Bel istirahat yang sangat ditunggunya pun berbunyi. Dipikirannya hanya satu. Yaitu Dea. Ia sangat khawatir dengan gadis itu. Jika gadis itu terluka, gadis itu sendiri yang mendapatkan akibat yang fatal. Secepat mungkin Rio berlari menuju kelas 2IPS-3.

“Dea!” Seru Rio tatkala ia tiba di luar kelas 2IPS-3.

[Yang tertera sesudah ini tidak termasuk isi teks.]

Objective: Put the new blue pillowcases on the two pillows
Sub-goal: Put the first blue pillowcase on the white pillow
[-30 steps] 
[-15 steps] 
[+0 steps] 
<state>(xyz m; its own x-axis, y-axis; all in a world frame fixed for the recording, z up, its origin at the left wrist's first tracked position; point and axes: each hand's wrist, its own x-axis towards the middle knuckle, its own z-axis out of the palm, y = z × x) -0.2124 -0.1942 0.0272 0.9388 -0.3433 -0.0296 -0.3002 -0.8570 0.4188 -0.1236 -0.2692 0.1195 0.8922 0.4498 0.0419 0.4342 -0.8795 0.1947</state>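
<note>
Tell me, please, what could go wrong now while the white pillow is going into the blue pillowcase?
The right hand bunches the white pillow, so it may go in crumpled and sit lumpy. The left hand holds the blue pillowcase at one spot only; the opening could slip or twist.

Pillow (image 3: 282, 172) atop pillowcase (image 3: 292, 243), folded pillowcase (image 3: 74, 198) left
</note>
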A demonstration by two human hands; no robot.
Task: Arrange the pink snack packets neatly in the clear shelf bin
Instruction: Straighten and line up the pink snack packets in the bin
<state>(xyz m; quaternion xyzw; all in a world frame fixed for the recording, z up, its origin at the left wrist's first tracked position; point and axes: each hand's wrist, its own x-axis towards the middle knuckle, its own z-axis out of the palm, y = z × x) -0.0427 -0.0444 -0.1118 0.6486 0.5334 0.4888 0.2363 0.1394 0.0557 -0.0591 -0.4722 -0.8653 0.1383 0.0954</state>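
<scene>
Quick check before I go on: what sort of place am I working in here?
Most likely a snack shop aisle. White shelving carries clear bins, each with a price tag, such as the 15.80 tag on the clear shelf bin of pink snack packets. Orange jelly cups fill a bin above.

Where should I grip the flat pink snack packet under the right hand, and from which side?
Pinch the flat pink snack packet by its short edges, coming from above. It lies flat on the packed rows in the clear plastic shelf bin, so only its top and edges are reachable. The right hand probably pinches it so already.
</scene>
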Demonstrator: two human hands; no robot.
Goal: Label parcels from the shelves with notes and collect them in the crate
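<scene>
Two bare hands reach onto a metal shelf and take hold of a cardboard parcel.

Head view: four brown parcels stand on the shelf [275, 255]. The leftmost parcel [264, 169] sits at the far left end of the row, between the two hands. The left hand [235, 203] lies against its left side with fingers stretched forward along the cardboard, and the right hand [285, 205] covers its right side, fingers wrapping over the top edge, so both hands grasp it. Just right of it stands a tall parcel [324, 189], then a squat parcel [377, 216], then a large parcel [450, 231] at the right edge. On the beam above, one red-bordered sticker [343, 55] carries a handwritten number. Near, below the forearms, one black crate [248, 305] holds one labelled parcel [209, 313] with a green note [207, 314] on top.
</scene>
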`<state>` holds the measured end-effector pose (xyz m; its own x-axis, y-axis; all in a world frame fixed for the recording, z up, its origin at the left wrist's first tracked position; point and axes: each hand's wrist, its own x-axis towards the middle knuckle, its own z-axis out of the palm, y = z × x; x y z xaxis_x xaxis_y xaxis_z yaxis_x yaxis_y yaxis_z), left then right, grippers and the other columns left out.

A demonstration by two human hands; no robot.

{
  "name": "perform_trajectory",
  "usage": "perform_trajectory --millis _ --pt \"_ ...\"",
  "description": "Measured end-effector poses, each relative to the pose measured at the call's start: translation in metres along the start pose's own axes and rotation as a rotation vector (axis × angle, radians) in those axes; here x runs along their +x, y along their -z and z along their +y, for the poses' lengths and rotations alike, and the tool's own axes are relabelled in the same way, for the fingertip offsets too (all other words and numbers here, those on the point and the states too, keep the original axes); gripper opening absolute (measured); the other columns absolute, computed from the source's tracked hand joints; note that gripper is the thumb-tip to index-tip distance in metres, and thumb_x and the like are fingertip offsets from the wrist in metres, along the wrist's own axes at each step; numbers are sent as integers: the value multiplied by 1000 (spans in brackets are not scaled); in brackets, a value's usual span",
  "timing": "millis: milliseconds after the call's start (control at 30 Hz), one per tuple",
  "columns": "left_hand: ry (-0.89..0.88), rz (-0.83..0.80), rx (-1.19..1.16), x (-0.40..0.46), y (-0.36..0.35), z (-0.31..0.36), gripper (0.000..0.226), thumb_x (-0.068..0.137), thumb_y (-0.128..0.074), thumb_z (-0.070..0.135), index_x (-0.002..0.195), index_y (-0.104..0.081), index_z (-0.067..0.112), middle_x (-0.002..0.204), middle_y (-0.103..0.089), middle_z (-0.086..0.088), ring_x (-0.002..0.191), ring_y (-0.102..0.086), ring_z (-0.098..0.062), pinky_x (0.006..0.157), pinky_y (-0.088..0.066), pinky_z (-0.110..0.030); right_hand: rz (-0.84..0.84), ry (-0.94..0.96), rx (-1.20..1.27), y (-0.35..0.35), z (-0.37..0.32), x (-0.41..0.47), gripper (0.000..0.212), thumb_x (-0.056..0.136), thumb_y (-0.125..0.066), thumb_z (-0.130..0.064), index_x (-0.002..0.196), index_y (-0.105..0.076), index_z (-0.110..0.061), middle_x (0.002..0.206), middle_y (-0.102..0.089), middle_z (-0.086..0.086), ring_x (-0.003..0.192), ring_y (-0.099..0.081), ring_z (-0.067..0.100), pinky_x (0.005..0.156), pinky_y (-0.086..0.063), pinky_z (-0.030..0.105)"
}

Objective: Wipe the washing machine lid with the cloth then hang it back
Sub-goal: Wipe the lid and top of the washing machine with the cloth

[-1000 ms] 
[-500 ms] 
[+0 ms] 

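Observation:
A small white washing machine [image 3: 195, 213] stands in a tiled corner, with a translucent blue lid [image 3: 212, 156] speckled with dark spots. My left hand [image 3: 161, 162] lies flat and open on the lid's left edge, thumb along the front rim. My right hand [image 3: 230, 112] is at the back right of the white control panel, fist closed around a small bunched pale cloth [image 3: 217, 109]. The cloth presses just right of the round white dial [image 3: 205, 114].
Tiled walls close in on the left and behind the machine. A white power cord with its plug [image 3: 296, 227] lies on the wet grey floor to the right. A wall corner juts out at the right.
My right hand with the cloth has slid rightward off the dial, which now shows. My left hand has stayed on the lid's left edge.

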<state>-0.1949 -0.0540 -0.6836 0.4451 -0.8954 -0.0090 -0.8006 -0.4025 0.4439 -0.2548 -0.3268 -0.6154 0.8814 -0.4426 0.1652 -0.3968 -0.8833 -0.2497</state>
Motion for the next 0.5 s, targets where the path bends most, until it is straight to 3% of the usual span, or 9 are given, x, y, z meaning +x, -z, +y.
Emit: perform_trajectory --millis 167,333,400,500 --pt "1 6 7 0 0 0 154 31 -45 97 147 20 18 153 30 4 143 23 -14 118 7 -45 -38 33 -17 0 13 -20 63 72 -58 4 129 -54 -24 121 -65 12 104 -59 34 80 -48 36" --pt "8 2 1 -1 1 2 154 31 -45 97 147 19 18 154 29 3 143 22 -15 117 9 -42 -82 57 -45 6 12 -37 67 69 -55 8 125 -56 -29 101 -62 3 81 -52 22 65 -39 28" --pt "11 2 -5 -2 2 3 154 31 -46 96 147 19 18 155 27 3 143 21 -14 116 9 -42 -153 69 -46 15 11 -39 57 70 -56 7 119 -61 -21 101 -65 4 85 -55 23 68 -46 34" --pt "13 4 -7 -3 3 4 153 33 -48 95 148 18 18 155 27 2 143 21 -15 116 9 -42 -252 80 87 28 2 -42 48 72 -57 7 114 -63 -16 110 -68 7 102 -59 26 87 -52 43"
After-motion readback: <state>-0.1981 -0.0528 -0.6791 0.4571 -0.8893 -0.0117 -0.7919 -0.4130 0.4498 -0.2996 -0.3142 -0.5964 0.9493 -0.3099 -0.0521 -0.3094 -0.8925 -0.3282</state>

Merasa dipanggil, Dea langsung menoleh dan menatap Rio dengan tatapan tidak suka. Aneh bukan, ia yang sangat menyukai Rio tiba-tiba saja berubah menjadi perasaan tidak suka. Pasti Rio kesini mau menjaganya. Dea tau hal itu.

“De, lo nggak papa?” Tanya Rio.

Dea yakin sekali, Rio pura-pura panik. Cewek itu tau kalo Rio nggak ikhlas menjaganya dan ia berharap bisa bebas dari Rio. Lagipula, ia baik-baik saja.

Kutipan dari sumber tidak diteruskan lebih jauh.